Exercise - Each line from the beginning of the data below through the line containing "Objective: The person" should be repeated exactly, please.

Data block -
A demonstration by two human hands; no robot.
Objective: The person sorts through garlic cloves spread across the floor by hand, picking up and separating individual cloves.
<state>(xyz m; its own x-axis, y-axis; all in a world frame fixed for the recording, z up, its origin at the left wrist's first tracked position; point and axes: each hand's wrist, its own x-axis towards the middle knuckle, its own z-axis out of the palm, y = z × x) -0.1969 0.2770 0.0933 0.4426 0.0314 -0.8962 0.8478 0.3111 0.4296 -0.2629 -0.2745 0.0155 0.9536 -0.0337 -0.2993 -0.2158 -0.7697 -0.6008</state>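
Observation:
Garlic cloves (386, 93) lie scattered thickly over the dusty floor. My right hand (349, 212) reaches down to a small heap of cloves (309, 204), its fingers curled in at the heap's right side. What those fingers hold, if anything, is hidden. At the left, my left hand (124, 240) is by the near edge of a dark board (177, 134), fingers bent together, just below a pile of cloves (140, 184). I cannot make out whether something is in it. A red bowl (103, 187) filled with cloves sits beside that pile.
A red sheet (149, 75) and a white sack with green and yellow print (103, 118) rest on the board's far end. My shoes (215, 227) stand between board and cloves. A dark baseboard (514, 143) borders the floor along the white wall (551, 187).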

Finished exercise -
A demonstration by two human hands; no robot.
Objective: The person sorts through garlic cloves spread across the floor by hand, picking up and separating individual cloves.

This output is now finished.